### Problem to work on
Make an exact copy of all the data, pictures excluded.
#### Source material ####
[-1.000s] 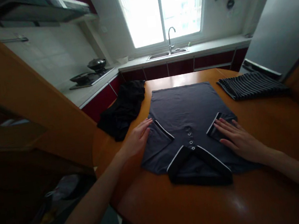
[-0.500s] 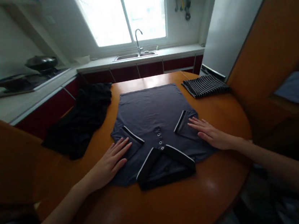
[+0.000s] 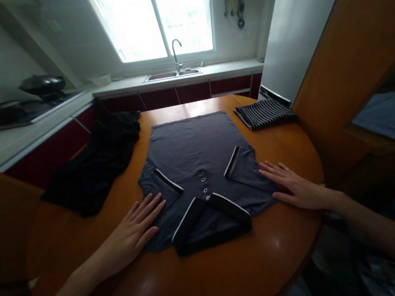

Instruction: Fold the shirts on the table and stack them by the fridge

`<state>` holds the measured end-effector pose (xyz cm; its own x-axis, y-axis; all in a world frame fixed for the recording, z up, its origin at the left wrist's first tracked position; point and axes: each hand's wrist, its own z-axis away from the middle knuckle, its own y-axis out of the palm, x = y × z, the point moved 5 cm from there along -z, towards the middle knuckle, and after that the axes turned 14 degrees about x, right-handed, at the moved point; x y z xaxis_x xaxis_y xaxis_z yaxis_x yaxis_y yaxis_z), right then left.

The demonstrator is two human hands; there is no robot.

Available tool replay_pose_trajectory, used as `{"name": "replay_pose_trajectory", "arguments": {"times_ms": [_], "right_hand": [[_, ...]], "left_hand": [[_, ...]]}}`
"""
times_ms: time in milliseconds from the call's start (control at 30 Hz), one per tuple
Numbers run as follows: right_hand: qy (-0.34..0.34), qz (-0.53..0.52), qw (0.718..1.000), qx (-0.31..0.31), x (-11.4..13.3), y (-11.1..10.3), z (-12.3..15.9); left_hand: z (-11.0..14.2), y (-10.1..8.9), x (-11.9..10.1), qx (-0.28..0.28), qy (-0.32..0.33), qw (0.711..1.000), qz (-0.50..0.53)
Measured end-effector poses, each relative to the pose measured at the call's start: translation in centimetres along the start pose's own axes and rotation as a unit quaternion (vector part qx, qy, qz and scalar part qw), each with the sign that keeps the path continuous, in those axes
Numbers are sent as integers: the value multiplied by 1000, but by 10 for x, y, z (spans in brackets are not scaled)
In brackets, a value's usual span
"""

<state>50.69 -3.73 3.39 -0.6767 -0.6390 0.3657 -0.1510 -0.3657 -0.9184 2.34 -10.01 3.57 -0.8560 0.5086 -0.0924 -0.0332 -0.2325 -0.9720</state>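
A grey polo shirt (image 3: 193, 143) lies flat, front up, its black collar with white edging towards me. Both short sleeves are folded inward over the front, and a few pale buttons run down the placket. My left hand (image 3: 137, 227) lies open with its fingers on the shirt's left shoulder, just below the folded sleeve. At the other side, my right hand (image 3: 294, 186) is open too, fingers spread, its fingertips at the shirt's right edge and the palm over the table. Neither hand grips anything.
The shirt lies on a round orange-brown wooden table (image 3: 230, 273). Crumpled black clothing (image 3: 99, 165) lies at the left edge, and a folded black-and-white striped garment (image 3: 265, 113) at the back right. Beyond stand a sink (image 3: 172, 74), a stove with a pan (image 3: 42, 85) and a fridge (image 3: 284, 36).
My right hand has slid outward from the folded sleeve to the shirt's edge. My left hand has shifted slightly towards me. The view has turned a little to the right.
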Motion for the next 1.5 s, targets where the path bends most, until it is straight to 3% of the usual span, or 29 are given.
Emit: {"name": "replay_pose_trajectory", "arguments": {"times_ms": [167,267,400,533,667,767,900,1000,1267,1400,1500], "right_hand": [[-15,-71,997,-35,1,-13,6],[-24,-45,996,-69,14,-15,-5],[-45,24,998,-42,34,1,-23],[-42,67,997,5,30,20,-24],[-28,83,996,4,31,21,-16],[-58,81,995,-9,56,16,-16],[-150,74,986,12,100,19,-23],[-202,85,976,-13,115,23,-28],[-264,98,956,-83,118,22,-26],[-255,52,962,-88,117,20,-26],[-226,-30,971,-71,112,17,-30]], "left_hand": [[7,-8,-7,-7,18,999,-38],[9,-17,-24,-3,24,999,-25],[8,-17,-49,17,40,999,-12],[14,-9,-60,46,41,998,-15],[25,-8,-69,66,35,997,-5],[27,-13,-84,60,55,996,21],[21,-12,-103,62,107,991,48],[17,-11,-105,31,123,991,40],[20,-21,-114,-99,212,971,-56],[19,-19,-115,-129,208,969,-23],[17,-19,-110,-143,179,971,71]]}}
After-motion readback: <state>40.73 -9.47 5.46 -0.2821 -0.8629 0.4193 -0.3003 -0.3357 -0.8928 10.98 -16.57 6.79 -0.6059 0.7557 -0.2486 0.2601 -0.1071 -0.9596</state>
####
### Result below
[-1.000s] 
[-0.500s] 
[+0.000s] 

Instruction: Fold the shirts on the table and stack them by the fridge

`<state>` holds the measured end-effector pose (xyz cm; its own x-axis, y-axis; all in a world frame fixed for the recording, z up, its origin at the left wrist's first tracked position; point and axes: each hand's wrist, its own z-axis away from the middle knuckle, its own y-axis out of the palm, x = y × z, the point moved 5 cm from there along -z, towards the middle knuckle, and after that the axes turned 14 degrees about x, right-handed, at the moved point; x y z xaxis_x xaxis_y xaxis_z yaxis_x yaxis_y yaxis_z), right then left.

The demonstrator is two human hands; there is no robot.

Available tool replay_pose_trajectory, used as `{"name": "replay_pose_trajectory", "arguments": {"times_ms": [_], "right_hand": [[_, ...]], "left_hand": [[_, ...]]}}`
"""
times_ms: time in milliseconds from the call's start (control at 30 Hz), one per tuple
Numbers run as follows: right_hand: qy (-0.34..0.34), qz (-0.53..0.52), qw (0.718..1.000), qx (-0.31..0.31), x (-11.4..13.3), y (-11.1..10.3), z (-12.3..15.9); left_hand: z (-11.0..14.2), y (-10.1..8.9), x (-11.9..10.1), qx (-0.28..0.28), qy (-0.32..0.33), qw (0.711..1.000), qz (-0.50..0.53)
Measured end-effector poses, each relative to the pose measured at the call's start: translation in centimetres along the start pose's own axes and rotation as a unit quaternion (vector part qx, qy, qz and scalar part qw), each with the sign that keeps the path continuous, in those axes
Numbers are sent as integers: the value multiplied by 1000, but by 10 for x, y, z (spans in brackets are not scaled)
In brackets, a value's usual span
"""

<state>50.69 -3.73 3.39 -0.6767 -0.6390 0.3657 -0.1510 -0.3657 -0.9184 2.34 -10.01 3.57 -0.8560 0.5086 -0.0924 -0.0332 -0.2325 -0.9720</state>
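A grey polo shirt (image 3: 193, 143) lies flat, front up, its black collar with white edging towards me. Both short sleeves are folded inward over the front, and a few pale buttons run down the placket. My left hand (image 3: 137, 227) lies open with its fingers on the shirt's left shoulder, just below the folded sleeve. At the other side, my right hand (image 3: 294, 186) is open too, fingers spread, its fingertips at the shirt's right edge and the palm over the table. Neither hand grips anything.
The shirt lies on a round orange-brown wooden table (image 3: 230, 273). Crumpled black clothing (image 3: 99, 165) lies at the left edge, and a folded black-and-white striped garment (image 3: 265, 113) at the back right. Beyond stand a sink (image 3: 172, 74), a stove with a pan (image 3: 42, 85) and a fridge (image 3: 284, 36).
My right hand has slid outward from the folded sleeve to the shirt's edge. My left hand has shifted slightly towards me. The view has turned a little to the right.
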Motion for the next 1.5 s, targets where the path bends most, until it is straight to 3% of the usual span, or 29 are given.
Emit: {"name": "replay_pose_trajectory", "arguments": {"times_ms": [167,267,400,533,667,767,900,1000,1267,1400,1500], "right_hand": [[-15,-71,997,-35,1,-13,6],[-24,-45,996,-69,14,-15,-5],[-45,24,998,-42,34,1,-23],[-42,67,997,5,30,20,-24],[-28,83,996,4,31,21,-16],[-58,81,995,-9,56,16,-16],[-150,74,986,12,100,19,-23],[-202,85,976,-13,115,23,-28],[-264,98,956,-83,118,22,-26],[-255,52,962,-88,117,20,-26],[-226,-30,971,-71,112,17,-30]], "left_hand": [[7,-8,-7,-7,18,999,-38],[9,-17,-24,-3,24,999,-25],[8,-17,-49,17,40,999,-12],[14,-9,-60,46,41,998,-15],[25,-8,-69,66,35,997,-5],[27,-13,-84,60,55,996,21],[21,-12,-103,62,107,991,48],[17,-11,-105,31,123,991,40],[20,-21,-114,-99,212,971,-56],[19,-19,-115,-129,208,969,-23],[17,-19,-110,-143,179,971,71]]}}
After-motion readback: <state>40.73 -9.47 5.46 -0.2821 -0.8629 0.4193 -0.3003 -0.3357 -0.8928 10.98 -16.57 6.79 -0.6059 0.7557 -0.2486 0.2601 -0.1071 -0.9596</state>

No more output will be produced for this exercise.